ASSIGNED TASK → After finding the line with "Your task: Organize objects" in the data below, set down exactly each line through the one with "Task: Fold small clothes", inclusive, and stop there.
SOURCE DATA: Begin
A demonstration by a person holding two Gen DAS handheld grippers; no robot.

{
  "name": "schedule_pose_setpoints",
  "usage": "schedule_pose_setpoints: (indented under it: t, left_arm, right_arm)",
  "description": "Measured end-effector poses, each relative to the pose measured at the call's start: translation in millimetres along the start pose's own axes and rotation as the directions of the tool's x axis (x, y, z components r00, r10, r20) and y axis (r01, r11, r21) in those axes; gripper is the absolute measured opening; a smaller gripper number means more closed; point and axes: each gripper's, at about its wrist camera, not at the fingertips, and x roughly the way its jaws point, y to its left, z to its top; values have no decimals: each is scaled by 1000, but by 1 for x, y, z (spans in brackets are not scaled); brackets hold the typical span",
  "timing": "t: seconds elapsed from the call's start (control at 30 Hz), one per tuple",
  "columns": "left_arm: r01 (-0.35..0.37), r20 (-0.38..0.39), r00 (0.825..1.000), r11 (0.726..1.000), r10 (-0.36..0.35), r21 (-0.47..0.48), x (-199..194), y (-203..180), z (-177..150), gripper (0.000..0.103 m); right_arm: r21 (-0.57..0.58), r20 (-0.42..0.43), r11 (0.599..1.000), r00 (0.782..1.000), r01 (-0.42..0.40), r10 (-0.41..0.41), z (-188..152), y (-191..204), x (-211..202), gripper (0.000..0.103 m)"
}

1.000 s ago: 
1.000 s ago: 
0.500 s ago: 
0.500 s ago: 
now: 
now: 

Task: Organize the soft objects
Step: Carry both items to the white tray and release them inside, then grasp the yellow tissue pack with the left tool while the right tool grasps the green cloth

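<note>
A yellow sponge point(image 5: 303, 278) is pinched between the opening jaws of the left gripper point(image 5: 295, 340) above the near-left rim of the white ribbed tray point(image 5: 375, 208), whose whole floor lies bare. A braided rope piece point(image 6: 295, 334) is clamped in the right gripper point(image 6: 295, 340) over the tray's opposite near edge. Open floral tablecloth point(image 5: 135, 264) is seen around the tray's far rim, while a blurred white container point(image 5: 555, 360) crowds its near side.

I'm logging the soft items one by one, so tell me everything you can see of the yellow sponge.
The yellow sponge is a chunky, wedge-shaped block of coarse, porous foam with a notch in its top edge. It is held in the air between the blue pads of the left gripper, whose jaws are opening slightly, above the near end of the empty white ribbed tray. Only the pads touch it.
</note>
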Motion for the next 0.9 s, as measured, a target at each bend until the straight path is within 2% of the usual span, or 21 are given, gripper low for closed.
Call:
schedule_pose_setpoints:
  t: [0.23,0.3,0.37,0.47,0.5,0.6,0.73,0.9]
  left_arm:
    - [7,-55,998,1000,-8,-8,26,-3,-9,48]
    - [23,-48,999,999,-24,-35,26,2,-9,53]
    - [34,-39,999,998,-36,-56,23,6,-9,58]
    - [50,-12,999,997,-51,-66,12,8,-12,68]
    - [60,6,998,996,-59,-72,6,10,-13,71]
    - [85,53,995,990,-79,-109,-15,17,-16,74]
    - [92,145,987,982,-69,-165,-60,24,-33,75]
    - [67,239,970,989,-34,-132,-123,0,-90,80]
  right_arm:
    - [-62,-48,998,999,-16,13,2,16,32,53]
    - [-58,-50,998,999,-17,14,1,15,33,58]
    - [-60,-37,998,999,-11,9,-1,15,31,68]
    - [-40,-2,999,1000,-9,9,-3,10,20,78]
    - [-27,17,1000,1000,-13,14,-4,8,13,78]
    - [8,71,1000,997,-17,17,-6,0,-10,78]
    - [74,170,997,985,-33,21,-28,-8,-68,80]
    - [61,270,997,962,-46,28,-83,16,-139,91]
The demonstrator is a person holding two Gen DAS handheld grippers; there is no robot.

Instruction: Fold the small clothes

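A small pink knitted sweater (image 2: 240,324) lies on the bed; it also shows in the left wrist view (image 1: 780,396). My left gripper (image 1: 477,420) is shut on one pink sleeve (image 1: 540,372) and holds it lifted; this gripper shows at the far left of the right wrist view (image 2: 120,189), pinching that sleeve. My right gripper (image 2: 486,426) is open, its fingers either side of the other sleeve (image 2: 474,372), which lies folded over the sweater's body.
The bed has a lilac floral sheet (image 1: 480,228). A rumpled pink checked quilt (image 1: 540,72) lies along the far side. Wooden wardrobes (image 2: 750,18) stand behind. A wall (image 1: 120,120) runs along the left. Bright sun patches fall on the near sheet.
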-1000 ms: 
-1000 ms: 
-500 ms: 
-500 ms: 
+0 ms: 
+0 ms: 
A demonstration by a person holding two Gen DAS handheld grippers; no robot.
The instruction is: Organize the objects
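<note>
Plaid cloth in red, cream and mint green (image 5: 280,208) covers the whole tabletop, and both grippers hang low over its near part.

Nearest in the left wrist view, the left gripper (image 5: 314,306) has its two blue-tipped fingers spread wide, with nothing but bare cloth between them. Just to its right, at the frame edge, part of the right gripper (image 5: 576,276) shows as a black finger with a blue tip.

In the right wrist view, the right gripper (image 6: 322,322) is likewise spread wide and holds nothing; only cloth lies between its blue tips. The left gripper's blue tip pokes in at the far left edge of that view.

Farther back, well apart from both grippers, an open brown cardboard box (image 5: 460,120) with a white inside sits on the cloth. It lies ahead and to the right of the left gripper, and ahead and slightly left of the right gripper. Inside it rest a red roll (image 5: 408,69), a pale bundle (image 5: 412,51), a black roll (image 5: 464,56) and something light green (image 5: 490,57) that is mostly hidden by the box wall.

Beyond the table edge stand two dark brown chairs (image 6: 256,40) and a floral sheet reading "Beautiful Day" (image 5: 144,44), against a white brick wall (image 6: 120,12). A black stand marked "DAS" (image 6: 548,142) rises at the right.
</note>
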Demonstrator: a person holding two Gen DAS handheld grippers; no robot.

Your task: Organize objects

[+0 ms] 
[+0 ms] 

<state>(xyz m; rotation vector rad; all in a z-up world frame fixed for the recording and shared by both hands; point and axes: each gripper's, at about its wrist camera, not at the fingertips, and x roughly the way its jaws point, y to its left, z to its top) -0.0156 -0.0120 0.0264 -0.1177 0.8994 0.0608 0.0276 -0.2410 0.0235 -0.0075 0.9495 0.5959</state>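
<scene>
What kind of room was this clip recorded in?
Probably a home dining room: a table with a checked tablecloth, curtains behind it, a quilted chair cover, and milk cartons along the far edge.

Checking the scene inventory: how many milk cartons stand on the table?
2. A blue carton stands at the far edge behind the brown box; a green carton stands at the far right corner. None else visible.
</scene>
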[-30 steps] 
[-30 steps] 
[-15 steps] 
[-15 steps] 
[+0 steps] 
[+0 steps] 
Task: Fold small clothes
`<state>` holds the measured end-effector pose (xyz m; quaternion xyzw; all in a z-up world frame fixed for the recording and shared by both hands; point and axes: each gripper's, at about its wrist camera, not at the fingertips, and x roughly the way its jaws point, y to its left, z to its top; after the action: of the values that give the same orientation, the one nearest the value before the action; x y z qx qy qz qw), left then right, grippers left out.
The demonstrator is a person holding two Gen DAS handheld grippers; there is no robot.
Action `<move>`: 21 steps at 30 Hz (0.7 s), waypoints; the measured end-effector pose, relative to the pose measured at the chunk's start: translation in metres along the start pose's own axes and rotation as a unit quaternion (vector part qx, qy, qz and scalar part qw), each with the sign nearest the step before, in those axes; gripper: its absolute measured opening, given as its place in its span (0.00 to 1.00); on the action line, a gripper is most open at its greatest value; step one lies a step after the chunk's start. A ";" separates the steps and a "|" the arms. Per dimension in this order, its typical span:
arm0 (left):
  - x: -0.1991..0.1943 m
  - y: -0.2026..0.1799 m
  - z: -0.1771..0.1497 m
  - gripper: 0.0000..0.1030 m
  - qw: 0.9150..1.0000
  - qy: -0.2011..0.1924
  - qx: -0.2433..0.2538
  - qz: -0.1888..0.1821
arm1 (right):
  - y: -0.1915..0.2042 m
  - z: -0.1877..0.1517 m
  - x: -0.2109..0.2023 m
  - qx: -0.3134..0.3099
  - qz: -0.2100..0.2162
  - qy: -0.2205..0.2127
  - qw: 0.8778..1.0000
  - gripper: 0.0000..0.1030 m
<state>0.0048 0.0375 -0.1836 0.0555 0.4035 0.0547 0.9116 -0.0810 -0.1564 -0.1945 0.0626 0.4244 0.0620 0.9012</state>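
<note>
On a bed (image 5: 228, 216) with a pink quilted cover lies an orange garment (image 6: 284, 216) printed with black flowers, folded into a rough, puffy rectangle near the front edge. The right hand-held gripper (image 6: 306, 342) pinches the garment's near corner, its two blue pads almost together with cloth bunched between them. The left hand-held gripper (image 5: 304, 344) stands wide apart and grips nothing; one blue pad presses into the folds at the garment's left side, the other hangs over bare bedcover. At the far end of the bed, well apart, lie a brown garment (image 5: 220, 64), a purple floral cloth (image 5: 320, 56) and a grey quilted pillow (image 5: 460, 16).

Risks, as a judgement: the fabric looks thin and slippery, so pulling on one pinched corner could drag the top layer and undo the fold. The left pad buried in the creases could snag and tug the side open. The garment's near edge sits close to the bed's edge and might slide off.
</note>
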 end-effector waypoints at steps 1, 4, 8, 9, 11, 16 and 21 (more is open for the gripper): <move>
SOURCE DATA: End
TASK OUTPUT →
Your task: Organize objects

[+0 ms] 
[+0 ms] 

<state>(xyz m; rotation vector rad; all in a z-up world frame fixed for the recording and shared by both hands; point and axes: each gripper's, at about its wrist camera, not at the fingertips, and x roughly the way its jaws point, y to its left, z to its top) -0.0156 -0.0120 0.0264 -0.1177 0.8994 0.0608 0.0276 -0.2410 0.0235 -0.0075 0.9495 0.5959</state>
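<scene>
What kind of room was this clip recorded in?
Probably a home dining room: a table with a checked tablecloth, curtains behind it, a quilted chair cover, and milk cartons along the far edge.

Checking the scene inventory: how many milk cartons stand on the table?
2. A blue carton stands at the far edge behind the brown box; a green carton stands at the far right corner. None else visible.
</scene>
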[-30 steps] 
[-30 steps] 
[-15 steps] 
[-15 steps] 
[+0 steps] 
[+0 steps] 
Task: Fold small clothes

With this, the output is complete.